Few people enjoy going back to work after a vacation, and the return to normalcy can be even more difficult after a major life event, like having a baby. If you will be paying for childcare when you return to work, the costs can be staggering depending on where you live. For infant and toddler care, the US average cost for one child at a day care center is $972 per month. In cities like Boston and San Francisco, new parents may pay up to $2,000 per month. Costs decrease as children grow older and become more independent but still can be overwhelming. For new parents adjusting to a change in lifestyle or families adding another child, here are ways to have peace of mind about your childcare and your bank account.

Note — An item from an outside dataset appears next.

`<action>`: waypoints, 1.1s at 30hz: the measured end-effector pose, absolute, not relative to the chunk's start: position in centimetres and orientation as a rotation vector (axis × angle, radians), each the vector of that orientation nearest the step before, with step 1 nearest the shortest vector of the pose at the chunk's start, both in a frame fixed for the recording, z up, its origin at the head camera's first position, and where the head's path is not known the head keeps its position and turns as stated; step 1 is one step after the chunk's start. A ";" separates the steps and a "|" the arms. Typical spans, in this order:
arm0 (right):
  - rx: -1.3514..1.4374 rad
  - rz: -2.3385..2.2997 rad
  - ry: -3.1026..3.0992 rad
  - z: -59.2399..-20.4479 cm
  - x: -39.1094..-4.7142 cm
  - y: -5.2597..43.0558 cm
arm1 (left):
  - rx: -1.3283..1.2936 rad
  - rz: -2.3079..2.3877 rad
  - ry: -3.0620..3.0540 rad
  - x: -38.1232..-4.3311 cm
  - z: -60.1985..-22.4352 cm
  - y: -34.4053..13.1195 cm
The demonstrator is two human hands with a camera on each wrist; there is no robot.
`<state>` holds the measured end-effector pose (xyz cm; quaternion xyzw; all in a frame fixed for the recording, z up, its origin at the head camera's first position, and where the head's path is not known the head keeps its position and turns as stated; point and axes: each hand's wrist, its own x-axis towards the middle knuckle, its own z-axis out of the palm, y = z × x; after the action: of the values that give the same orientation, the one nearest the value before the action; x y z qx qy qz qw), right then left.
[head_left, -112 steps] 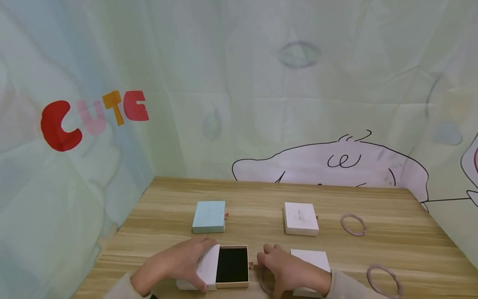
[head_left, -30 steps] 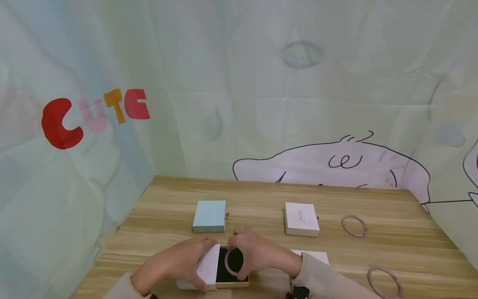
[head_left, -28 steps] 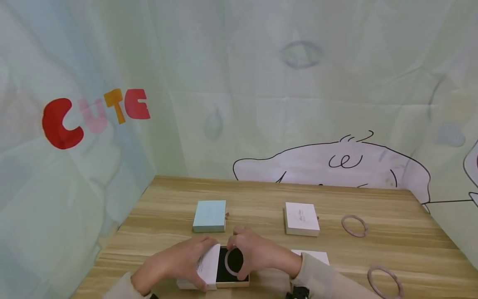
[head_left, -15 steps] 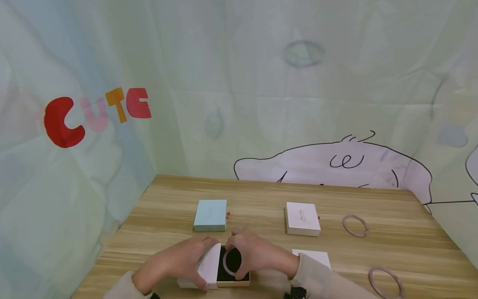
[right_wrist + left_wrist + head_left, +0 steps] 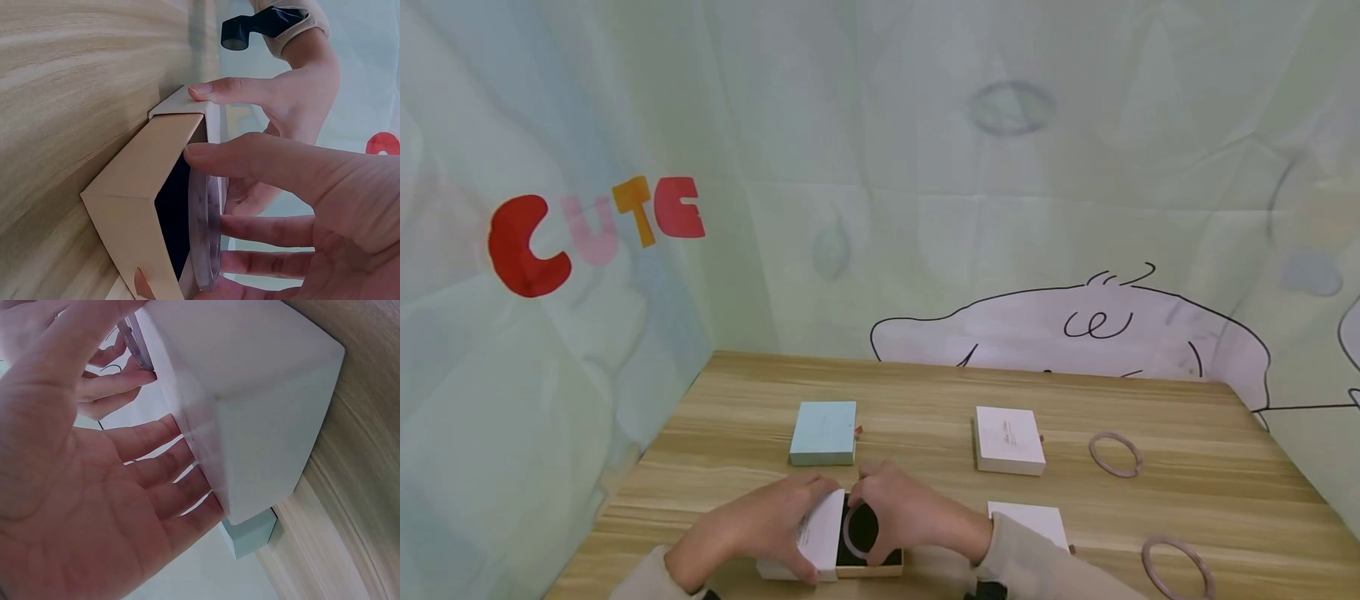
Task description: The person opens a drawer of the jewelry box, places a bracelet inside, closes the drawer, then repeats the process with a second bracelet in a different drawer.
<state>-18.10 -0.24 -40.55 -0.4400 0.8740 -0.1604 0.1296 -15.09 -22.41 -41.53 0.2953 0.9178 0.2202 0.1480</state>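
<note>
My left hand (image 5: 775, 521) grips a white slide-out box by its outer sleeve (image 5: 823, 533), thumb on the near side and fingers at the far side. The box's drawer (image 5: 871, 572), cream-edged with a black lining, is pulled part way out to the right. Over that lining my right hand (image 5: 913, 512) pinches a pale purple bangle (image 5: 847, 533) between thumb and fingers. In the right wrist view, the bangle (image 5: 205, 231) lies along the drawer's opening, close over the black lining. An orange-brown ribbon tab (image 5: 142, 284) sticks out of the drawer's end.
Farther back stand a light blue box (image 5: 823, 429) and a white box (image 5: 1009, 437). Another white box (image 5: 1033, 523) is partly hidden by my right forearm. Two more bangles lie at the right, a far bangle (image 5: 1115, 454) and a near bangle (image 5: 1180, 567). A printed curtain (image 5: 865, 208) hangs behind the table.
My right hand has brought the bangle left from the table onto the drawer's black lining, then shifted it slightly farther left toward the sleeve. My left hand keeps its grip on the box.
</note>
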 end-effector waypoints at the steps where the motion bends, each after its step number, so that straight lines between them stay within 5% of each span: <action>1: -1.276 -0.466 2.540 -40.6 -18.1 -0.3 | 0.846 0.636 2.637 -15.1 -41.5 -22.4; 33: -1.200 -0.437 2.520 -40.6 -18.0 -0.7 | 0.835 0.632 2.632 -15.1 -41.3 -22.3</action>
<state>-18.03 -0.73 -40.62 -0.4194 0.8809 -0.1527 0.1576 -15.07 -22.25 -41.29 0.2912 0.9181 0.2203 0.1540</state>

If you or your spouse has a flexible job schedule, you may be able to have one parent home at most times, which can eliminate or greatly decrease costs. Telecommuting or changing work hours allows you to spend more time with your children, which also eases the guilt that many working parents feel when leaving their children with someone else. This means less time together for the parents each day, so be sure to schedule some alone time at least once a week to keep the relationship strong.
If you are staying home to take care of children but can’t seem to get housework done, consider hiring preteens as mother’s helpers. They can provide the basic care and supervision while you get work done, but if there is an emergency you are still readily available. They charge less per hour than an older sitter or a daycare center and generally have enough energy to actively play with the children for several hours. In a few years you will have a reliable babysitter who knows the children well and has already proven to be dependable.
If rearranging your work schedule is not an option, you still have resources. Friends, coworkers and neighbors who also have children may be struggling with childcare costs as well, and you can all benefit from a babysitting co-op. Parents in the co-op take turns babysitting, so all members know that their children are in good hands and in a safe environment. Many children appreciate having playmates, and all parents in the co-op save money. If your co-op is small, for example less than five children, you can hire one babysitter and pay him or her extra rather than hiring several babysitters separately.
If you have trouble paying cash for a babysitter, consider a barter system. Maybe you play an instrument, have a green thumb, enjoy cooking gourmet foods or make your own jewelry. You may be able to trade your services to benefit both parties. If you prefer traditional payment structures, there are resources to help you find the lowest price for childcare in your area. Your local Child Care Resource and Referral agency or the Child Care Aware website provides resources to find daycare centers, contact home daycare providers and compare costs in your area. Your child or children are precious to you, and leaving them in good hands shouldn’t cost you a fortune.